Energy sources come in many forms and the way we use them has changed over time. From wood to coal, nuclear to gas, fossil fuel to renewables, where we get our energy from has diversified as society has harnessed and adopted the latest innovations and technologies. In the renewables sector, this diversification is even more apparent – your renewable electricity could be generated from domestic solar panels, tidal or wave technology, biomass combustion, wind farms or hydroelectric schemes.
Low carbon future
New and more efficient versions of existing renewable technologies are being researched and developed all the time. Here at Good Energy, we’ve long championed the benefits of renewable generation and launched the UK’s first schemes to support households to install low carbon heating systems and solar panels.
In less than a decade, clean power has grown from providing just four per cent of our electricity to a staggering 25 percent in 2015. In the past 10 years alone, wind generation has gone from supplying 1 percent of the UK’s electricity to 12 percent in 2015. And with the amazing news that, for the first time, the UK went coal free for 24 hours in April, society is unequivocally heading towards a zero carbon future.
At least it should be.
UK fossil fuels
The Government has a long history of subsidising the UK fossil fuel industry: Government policies have supported UK offshore oil and gas extraction since reserves were discovered on the UK’s continental shelf in the North Sea back in the 60’s. And recent research by the Overseas Development Institute shows alarmingly that the UK still spends over £350m a year supporting the failing coal industry. But UK fossil fuel production is becoming increasingly challenging and costly, and there is an urgent need to keep fossil fuels in the ground. With the right government measures in place, it will be possible to transform our economy to create and sustain the low carbon future we need.
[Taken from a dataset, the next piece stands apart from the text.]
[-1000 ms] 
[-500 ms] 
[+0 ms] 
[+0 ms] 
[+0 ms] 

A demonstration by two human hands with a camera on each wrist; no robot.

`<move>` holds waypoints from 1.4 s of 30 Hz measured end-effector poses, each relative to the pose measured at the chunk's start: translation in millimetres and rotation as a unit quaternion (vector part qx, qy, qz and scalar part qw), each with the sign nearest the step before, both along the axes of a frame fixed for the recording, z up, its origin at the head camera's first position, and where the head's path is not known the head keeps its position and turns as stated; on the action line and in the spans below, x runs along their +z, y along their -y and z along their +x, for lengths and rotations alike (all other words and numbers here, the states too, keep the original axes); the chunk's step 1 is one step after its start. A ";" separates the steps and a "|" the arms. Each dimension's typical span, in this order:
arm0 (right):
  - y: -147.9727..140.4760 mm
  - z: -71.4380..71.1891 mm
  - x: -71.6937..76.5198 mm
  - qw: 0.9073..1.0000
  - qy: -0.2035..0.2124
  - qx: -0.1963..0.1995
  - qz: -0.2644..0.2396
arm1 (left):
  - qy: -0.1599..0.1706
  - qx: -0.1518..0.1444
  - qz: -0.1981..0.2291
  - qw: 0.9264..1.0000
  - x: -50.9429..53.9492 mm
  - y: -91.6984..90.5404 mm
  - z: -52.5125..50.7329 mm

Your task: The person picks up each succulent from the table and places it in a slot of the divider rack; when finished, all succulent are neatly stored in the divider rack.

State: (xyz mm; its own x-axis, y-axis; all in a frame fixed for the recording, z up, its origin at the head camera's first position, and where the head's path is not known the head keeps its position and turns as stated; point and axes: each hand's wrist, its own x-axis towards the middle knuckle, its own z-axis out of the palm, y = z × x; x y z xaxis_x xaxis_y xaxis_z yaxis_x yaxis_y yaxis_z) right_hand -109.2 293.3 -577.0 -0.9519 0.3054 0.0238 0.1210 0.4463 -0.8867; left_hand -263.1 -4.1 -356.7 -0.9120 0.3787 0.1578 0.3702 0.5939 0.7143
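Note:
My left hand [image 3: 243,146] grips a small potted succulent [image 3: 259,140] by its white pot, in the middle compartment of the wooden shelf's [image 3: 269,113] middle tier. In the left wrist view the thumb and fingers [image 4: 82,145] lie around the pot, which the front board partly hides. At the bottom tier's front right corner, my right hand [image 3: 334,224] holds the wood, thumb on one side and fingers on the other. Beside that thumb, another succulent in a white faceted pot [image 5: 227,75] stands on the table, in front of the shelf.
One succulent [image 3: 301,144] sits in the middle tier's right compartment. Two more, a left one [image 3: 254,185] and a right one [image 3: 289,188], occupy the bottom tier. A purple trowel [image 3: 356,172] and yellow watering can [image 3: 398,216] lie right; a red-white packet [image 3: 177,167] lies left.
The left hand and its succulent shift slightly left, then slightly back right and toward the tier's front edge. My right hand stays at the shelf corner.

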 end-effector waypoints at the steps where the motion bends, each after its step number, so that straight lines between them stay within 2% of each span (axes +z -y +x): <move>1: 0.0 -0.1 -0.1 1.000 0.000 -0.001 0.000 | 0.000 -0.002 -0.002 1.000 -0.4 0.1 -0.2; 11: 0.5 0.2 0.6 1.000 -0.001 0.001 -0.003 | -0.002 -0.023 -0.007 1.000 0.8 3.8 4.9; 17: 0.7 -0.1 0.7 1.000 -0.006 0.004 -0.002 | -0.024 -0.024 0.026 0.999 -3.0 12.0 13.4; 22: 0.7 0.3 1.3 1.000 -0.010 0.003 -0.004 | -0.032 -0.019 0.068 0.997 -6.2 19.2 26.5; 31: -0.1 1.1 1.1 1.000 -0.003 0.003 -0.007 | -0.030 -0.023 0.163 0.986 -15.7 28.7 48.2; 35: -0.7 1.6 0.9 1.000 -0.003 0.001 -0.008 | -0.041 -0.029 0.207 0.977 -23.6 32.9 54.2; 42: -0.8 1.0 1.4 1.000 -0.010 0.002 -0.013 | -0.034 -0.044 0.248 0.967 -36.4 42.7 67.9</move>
What opportunities are on the cards?
Taking UK offshore oil and gas as an example, the industry and supply chain should change its ways and diversify. There is huge value in the 50 years of skills and experience the sector has gathered in offshore engineering and technological. Focusing these skills on a low carbon world would open up billions of pounds of commercial opportunities. Areas like energy storage, low carbon heating, hydrogen gas, and offshore wind all need engineering experience to boost development. Equally, decommissioning of oil, gas, and nuclear infrastructure is expected to be a multi-billion industry over the next few decades and will require many of the same capabilities.
One of the UK Government’s aims in the recent Industrial Strategy Green Paper was to deliver affordable energy and clean growth – both are aspirations that can be achieved by investing knowledge and experience in the renewables sector. Maximising the benefits of the ongoing transition to a low carbon economy should be at the top of the new Government’s list of priorities.